Robert Pattinson was concerned that his new sci-fi movie High Life wouldn't get made due to multiple delays.

Robert Pattinson was concerned that his new sci-fi movie High Life wouldn't get made due to multiple delays.

In High Life, veteran French director Claire Denis' first English-language film, Pattinson plays Monte, a former criminal who has to fight for survival in deep space where he lives in isolation with his infant daughter Willow.

The Twilight actor, 32, first met with Denis, who directed 1988 movie Chocolat, in Los Angeles to discuss the project when he was 28 years old but he didn't find out he had got the part until two years later, and he became worried it would never happen.

"It's crazy, yeah. She shot a whole movie in the time it took. It started to worry me, and High Life is a difficult movie. I was aware of the unlikeliness that it would ever come to fruition," he told Little White Lies magazine. "As well as being quite ambitious, it's quite big as well, y'know? It's literally in space."
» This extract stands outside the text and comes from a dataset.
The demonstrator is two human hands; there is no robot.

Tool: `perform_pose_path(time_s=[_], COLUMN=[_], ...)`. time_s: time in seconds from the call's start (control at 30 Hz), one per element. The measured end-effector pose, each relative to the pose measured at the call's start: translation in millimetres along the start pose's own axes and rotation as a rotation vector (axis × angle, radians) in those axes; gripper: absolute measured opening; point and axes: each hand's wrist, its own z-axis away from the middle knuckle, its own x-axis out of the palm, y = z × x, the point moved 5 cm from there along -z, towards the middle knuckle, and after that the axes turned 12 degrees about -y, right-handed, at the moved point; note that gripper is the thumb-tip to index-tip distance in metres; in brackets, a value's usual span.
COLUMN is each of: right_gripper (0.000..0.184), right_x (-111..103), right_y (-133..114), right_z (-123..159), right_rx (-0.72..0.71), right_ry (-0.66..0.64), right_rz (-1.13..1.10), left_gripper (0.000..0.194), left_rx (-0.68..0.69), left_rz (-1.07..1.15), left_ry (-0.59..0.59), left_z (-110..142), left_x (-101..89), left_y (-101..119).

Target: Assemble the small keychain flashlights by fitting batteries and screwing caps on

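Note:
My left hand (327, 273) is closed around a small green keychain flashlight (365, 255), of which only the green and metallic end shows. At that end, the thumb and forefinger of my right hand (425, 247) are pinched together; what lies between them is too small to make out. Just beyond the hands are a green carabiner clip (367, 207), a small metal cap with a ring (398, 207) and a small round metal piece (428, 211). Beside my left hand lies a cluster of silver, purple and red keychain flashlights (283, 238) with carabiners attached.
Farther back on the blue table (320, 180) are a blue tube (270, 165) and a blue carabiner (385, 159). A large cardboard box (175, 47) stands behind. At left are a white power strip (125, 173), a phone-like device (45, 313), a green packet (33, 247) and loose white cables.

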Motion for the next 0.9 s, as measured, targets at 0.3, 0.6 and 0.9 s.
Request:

They were originally set to shoot the movie in 2015, the same year he was going to film The Lost City of Z, but fortunately it ended up being delayed again.

"High Life kept getting pushed and pushed. It was supposed to shoot in 2015, the same years as The Lost City of Z with James Gray, and I was really worried that I was going to have to shoot them at the same time," he explained. "But it took another year or two."

The British actor pursued Denis because he was a fan of her earlier films, which include Beau Travail, and Trouble Every Day, and put his faith in her completely during the shoot, as he didn't always understand what the story was about.

"The script was changing so much as we were doing it. I just trusted Claire so much," he added. "I think having a complete idea of who the character is or what the story's about, it makes it less interesting. With High Life, I was just playing each individual scene as an independent entity. So I wasn't even thinking about what sort of film it was."

High Life, which also stars Juliette Binoche and OutKast's Andre Benjamin, debuted at the Toronto International Film Festival in September (18), and is set to hit U.S. cinemas from April (19).